WHAT YOU SHOULD DO
Search the data below for the string "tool" and copy all lines where it shows up.

------------------------

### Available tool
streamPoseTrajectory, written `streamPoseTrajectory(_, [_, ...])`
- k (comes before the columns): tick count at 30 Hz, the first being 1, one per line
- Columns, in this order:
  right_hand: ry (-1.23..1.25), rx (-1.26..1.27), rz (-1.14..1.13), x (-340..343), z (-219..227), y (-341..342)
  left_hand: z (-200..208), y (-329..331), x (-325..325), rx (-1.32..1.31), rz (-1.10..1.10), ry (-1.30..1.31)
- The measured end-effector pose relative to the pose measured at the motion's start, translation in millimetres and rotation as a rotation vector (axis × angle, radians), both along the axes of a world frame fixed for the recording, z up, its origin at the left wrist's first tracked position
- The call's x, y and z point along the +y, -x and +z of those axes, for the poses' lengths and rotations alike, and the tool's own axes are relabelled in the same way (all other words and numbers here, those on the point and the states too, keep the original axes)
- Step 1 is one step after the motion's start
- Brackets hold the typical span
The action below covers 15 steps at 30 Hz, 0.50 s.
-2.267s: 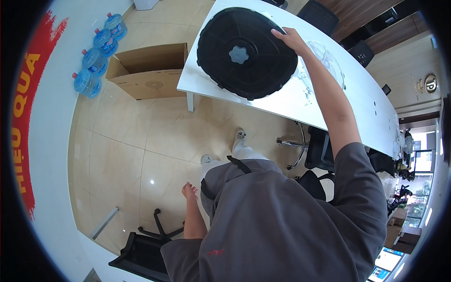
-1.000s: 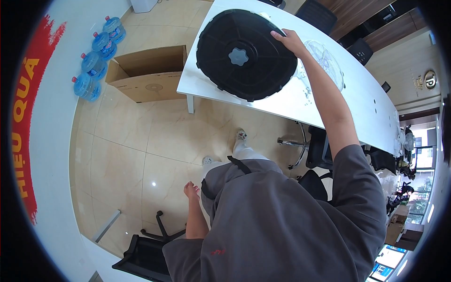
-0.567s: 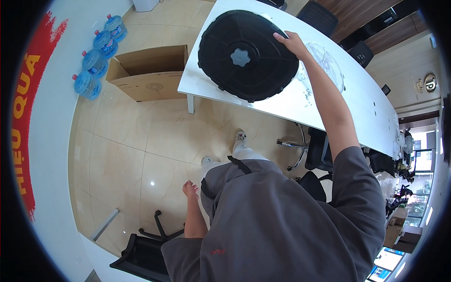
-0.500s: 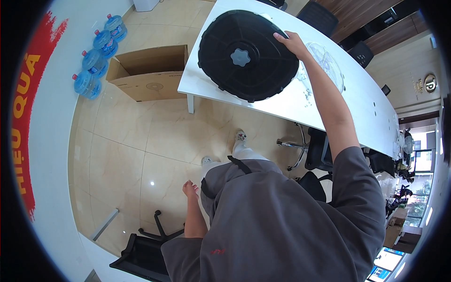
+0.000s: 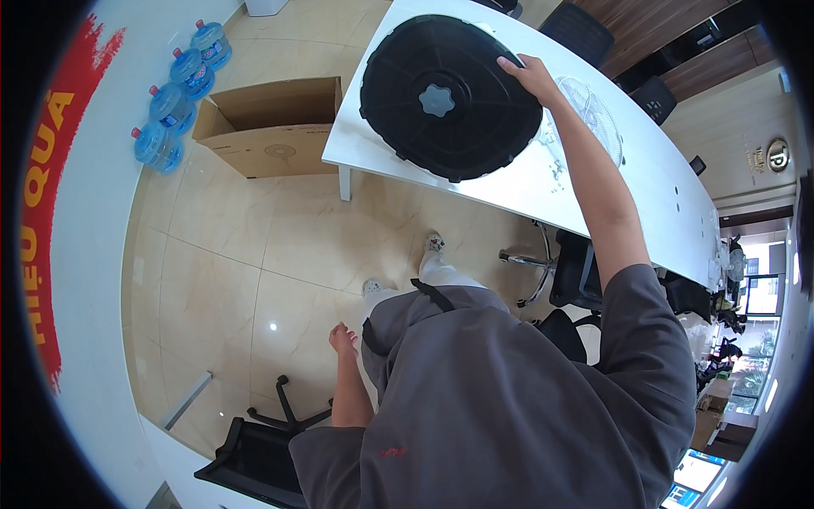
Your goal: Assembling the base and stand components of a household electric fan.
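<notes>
A large round black fan base (image 5: 398, 110) is over the white table (image 5: 644, 199) near its left end, its ribbed face toward me. A grey star-shaped knob (image 5: 437, 101) sits at its centre. My right hand (image 5: 537, 80) grips its right rim, the thumb on the ribbed face and the other fingers hidden behind. Whether the base touches the tabletop I cannot tell. My left hand (image 5: 343, 340) hangs low beside my hip, away from the table, fingers loosely bent and holding nothing.
A white wire fan grille (image 5: 593, 119) lies on the table right of the base, with small loose pieces (image 5: 557, 170) near it. An open cardboard box (image 5: 280, 151) stands on the floor left of the table. Several blue water bottles (image 5: 172, 109) line the wall. Black chairs (image 5: 572, 267) stand around.
The view has shifted very slightly. My right hand keeps its grip on the fan base, and my left hand stays low at my side.
</notes>
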State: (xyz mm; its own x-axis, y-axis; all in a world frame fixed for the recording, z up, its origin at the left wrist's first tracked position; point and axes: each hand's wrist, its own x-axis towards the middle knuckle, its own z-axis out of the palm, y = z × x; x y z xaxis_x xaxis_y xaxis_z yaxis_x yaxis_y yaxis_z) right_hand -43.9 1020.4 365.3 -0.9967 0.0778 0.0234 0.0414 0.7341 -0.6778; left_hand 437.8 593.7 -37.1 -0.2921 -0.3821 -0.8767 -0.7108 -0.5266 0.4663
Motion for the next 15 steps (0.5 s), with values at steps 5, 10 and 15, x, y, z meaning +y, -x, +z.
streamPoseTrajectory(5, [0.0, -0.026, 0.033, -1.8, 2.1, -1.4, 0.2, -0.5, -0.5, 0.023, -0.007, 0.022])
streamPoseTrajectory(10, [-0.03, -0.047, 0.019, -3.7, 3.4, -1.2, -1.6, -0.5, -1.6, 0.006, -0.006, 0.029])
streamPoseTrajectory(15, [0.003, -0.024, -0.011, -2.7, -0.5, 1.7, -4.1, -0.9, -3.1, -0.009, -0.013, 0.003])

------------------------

REPLY
### Available tool
- The call's x, y and z point along the +y, -x and +z of those axes, for the poses' lengths and rotations alike, and the tool's own axes are relabelled in the same way (all other words and numbers here, those on the point and the states too, keep the original axes)

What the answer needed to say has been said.